● Your assignment:
Each entry should be set down exactly as written, except for any picture it holds.

Material to process Block Start

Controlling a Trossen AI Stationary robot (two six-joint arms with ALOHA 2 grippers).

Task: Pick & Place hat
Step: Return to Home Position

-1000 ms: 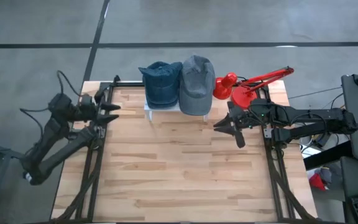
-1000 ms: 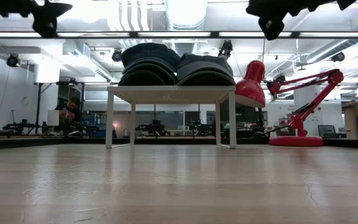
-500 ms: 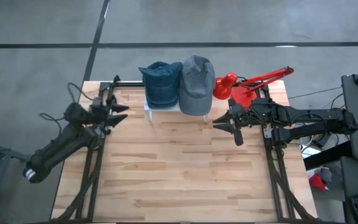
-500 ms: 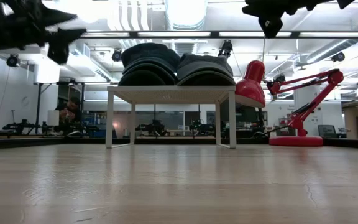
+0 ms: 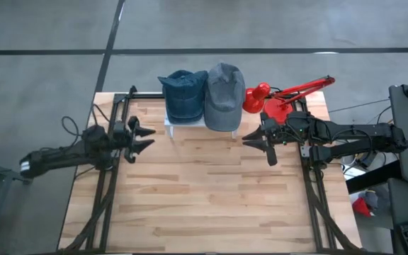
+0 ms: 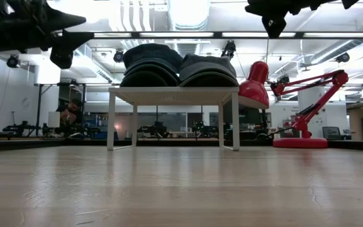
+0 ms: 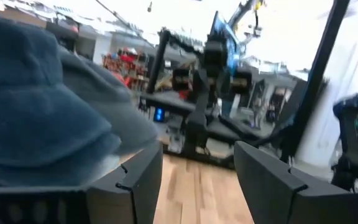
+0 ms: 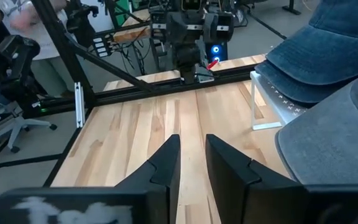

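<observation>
Stacked caps (image 5: 184, 95) hide most of the white shelf (image 5: 179, 125) from above.

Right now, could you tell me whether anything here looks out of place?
Nothing stands out. The blue caps and grey caps sit stacked side by side on the white shelf, the red lamp beside them. The left gripper and right gripper hover open and empty.

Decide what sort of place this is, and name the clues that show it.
Probably a robotics lab: a dark left arm and right arm flank a light wooden table, with cluttered equipment benches and long ceiling lights in the room behind.
</observation>
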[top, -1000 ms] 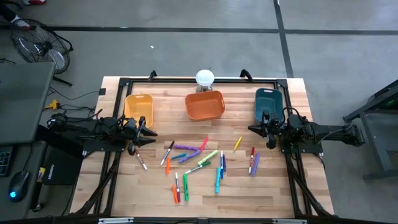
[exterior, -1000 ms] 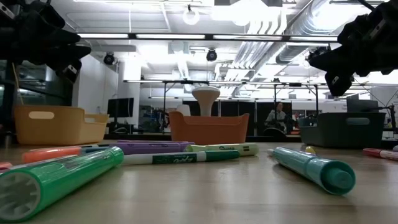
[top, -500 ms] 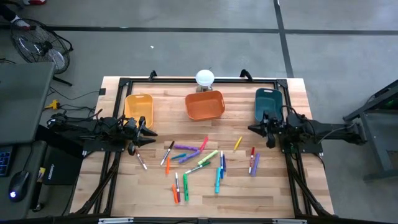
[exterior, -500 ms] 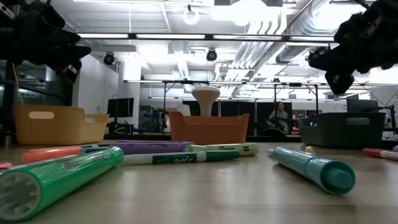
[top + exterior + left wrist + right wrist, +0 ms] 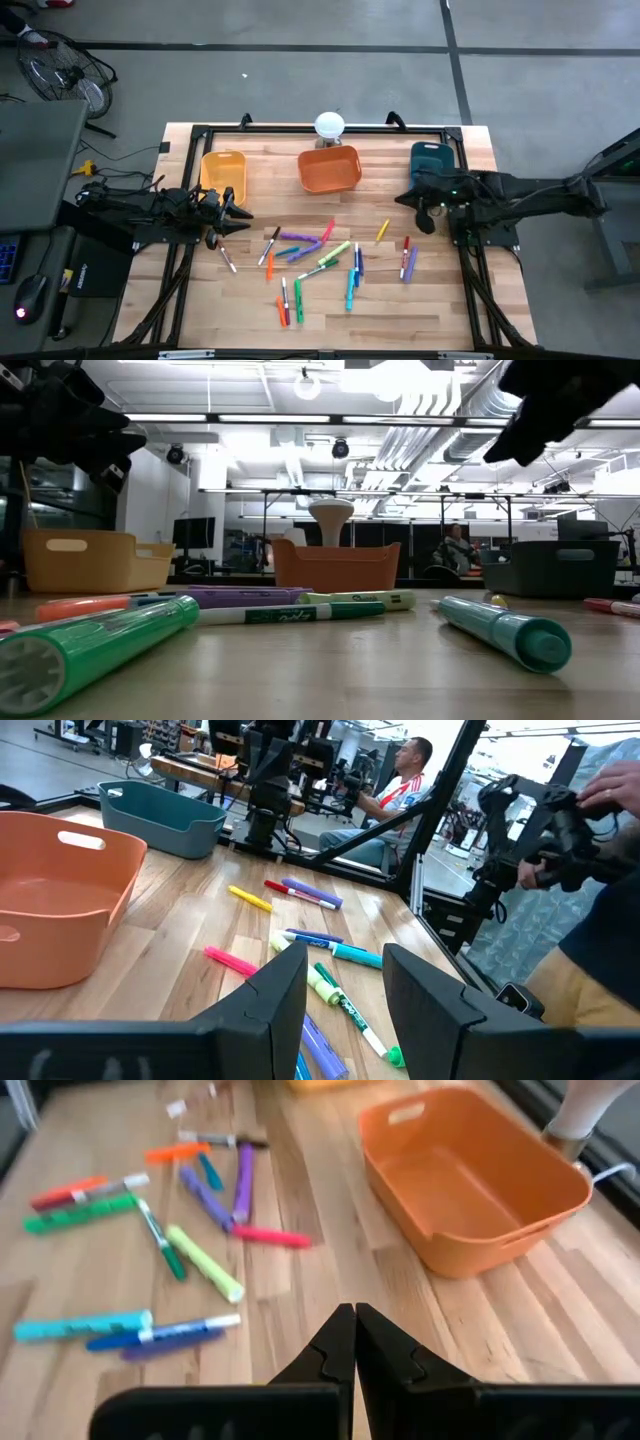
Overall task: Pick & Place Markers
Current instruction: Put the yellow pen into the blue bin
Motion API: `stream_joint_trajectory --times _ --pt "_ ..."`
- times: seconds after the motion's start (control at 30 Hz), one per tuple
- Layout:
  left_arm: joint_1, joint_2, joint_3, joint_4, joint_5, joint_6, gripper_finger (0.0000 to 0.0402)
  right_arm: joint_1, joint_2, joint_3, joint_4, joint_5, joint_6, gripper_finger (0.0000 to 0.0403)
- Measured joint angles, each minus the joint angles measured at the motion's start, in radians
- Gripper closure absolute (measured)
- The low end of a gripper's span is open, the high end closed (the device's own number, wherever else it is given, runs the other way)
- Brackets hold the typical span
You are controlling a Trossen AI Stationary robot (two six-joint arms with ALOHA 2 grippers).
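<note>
Several markers (image 5: pixel 320 255) in many colours lie flat and scattered on the middle of the wooden table; they also show in the left wrist view (image 5: pixel 310 945), the right wrist view (image 5: pixel 200 1210) and the low view (image 5: pixel 500 630). My left gripper (image 5: pixel 240 218) waits level at the table's left side. It stands open (image 5: pixel 345 965) with nothing between its fingers. My right gripper (image 5: pixel 405 203) hangs above the table's right part, near the teal bin, slanting down toward the markers. It is shut (image 5: pixel 354 1320) and holds nothing.
Three bins stand in a row along the far side: yellow (image 5: pixel 222 172), orange (image 5: pixel 330 170) and teal (image 5: pixel 432 160). A white round-topped object (image 5: pixel 329 126) stands behind the orange bin. A dark frame (image 5: pixel 300 130) runs around the table. People show beyond the table (image 5: pixel 395 780).
My right gripper has risen and reached a little toward the table's middle. It has tipped from level to slanting down and stayed shut. The markers have not moved.
</note>
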Motion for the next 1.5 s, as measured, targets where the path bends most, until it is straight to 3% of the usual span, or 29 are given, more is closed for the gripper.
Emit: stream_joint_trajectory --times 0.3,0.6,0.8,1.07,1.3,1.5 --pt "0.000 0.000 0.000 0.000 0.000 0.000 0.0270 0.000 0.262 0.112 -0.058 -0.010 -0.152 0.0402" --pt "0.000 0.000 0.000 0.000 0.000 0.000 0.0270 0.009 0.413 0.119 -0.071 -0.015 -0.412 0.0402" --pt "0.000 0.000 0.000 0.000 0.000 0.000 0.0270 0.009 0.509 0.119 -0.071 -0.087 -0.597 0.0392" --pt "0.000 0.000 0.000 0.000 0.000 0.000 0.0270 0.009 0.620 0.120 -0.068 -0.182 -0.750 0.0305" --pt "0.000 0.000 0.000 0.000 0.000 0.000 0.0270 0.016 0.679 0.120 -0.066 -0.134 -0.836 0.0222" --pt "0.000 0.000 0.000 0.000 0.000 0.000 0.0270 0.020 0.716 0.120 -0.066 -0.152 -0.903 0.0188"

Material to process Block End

● Answer:
Controlling a Trossen AI Stationary robot (two six-joint arms with ALOHA 2 grippers).

Task: Pick & Place hat
Step: Return to Home Position

-1000 ms: 
-1000 ms: 
-500 ms: 
-500 ms: 
+0 ms: 
+0 ms: 
+0 ms: 
+0 ms: 

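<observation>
Stacked caps (image 5: 184, 95) hide most of the white shelf (image 5: 179, 125) from above.

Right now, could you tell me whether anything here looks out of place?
Nothing stands out. The blue caps and grey caps sit stacked side by side on the white shelf, the red lamp beside them. The left gripper and right gripper hover open and empty.

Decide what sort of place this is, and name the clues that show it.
Probably a robotics lab: a dark left arm and right arm flank a light wooden table, with cluttered equipment benches and long ceiling lights in the room behind.
</observation>
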[top, -1000 ms] 
[exterior, -1000 ms] 
[top, -500 ms] 
[exterior, -500 ms] 
[top + exterior + left wrist + right wrist, +0 ms] 
Overall task: Pick & Place Markers
Current instruction: Put the yellow pen into the blue bin
Motion API: `stream_joint_trajectory --times _ --pt "_ ..."`
- times: seconds after the motion's start (control at 30 Hz), one per tuple
- Layout:
  left_arm: joint_1, joint_2, joint_3, joint_4, joint_5, joint_6, gripper_finger (0.0000 to 0.0402)
  right_arm: joint_1, joint_2, joint_3, joint_4, joint_5, joint_6, gripper_finger (0.0000 to 0.0403)
- Measured joint angles, each minus the joint angles measured at the motion's start, in radians
- Gripper closure absolute (measured)
- The low end of a gripper's span is open, the high end closed (the device's own number, wherever else it is given, runs the other way)
- Brackets hold the typical span
You are controlling a Trossen AI Stationary robot (two six-joint arms with ALOHA 2 grippers).
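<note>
Several markers (image 5: pixel 320 255) in many colours lie flat and scattered on the middle of the wooden table; they also show in the left wrist view (image 5: pixel 310 945), the right wrist view (image 5: pixel 200 1210) and the low view (image 5: pixel 500 630). My left gripper (image 5: pixel 240 218) waits level at the table's left side. It stands open (image 5: pixel 345 965) with nothing between its fingers. My right gripper (image 5: pixel 405 203) hangs above the table's right part, near the teal bin, slanting down toward the markers. It is shut (image 5: pixel 354 1320) and holds nothing.
Three bins stand in a row along the far side: yellow (image 5: pixel 222 172), orange (image 5: pixel 330 170) and teal (image 5: pixel 432 160). A white round-topped object (image 5: pixel 329 126) stands behind the orange bin. A dark frame (image 5: pixel 300 130) runs around the table. People show beyond the table (image 5: pixel 395 780).
My right gripper has risen and reached a little toward the table's middle. It has tipped from level to slanting down and stayed shut. The markers have not moved.
</note>
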Motion for the next 1.5 s, as measured, targets where the path bends most, until it is straight to 3% of the usual span, or 29 are given, more is closed for the gripper.
Emit: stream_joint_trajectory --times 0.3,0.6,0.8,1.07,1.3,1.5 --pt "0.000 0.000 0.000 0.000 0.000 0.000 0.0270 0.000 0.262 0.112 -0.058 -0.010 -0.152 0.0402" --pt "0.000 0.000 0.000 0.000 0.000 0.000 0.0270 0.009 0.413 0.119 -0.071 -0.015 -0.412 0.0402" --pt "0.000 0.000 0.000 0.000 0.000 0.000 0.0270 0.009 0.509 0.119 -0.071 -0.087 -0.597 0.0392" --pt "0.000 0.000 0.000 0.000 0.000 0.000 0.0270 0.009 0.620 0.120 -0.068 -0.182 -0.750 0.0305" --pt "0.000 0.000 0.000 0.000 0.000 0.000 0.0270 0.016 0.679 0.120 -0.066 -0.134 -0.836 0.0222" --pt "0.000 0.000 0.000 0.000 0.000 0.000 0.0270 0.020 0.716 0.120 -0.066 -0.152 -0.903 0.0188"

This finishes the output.